WORK TO BE COMPLETED:
Keep images out and repeat all data exactly.

PROVIDED MATERIAL:
# # # # # # #

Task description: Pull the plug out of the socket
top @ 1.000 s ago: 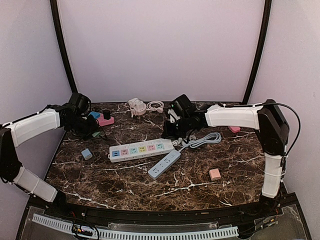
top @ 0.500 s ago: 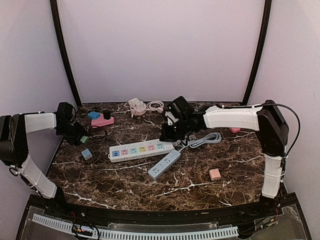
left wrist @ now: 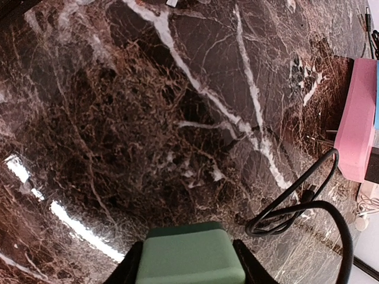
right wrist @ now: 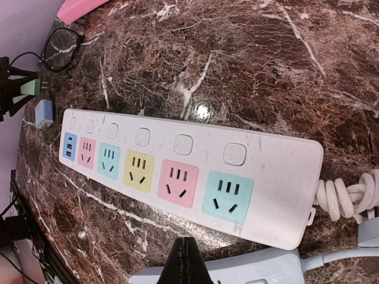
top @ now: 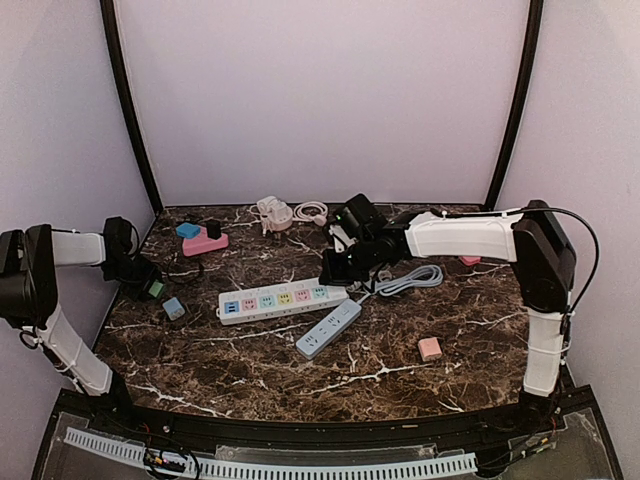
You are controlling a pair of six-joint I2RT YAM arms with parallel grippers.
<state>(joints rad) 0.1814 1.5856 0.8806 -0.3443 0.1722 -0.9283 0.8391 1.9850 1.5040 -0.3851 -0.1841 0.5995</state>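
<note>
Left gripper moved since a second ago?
Yes. The left gripper, holding the green plug, has pulled left and nearer, away from the pink socket block.

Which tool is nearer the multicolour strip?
Right. The right tool is at the power strip's cord end; the left tool, holding a green plug, is beyond its other end.

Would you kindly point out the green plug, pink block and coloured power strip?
green plug (left wrist: 189, 259): left wrist view, top face.
pink block (left wrist: 357, 118): left wrist view, side face.
coloured power strip (right wrist: 177, 158): right wrist view, white middle.
</note>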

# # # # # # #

SOLUTION TO THE PROBLEM:
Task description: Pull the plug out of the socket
top @ 1.000 s ago: 
top @ 0.500 s ago: 
left wrist @ now: 
right wrist @ now: 
top @ now: 
You are controlling a pair of six-joint I2RT YAM arms with parallel grippers.
<state>(joints rad) 0.1814 1.5856 0.8806 -0.3443 0.1722 -0.9283 0.8391 1.9850 1.5040 -0.3851 -0.1841 0.5995</state>
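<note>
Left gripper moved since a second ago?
Yes. The left gripper, holding the green plug, has pulled left and nearer, away from the pink socket block.

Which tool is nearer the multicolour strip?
Right. The right tool is at the power strip's cord end; the left tool, holding a green plug, is beyond its other end.

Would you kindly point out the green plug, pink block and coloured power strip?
green plug (left wrist: 189, 259): left wrist view, top face.
pink block (left wrist: 357, 118): left wrist view, side face.
coloured power strip (right wrist: 177, 158): right wrist view, white middle.
</note>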

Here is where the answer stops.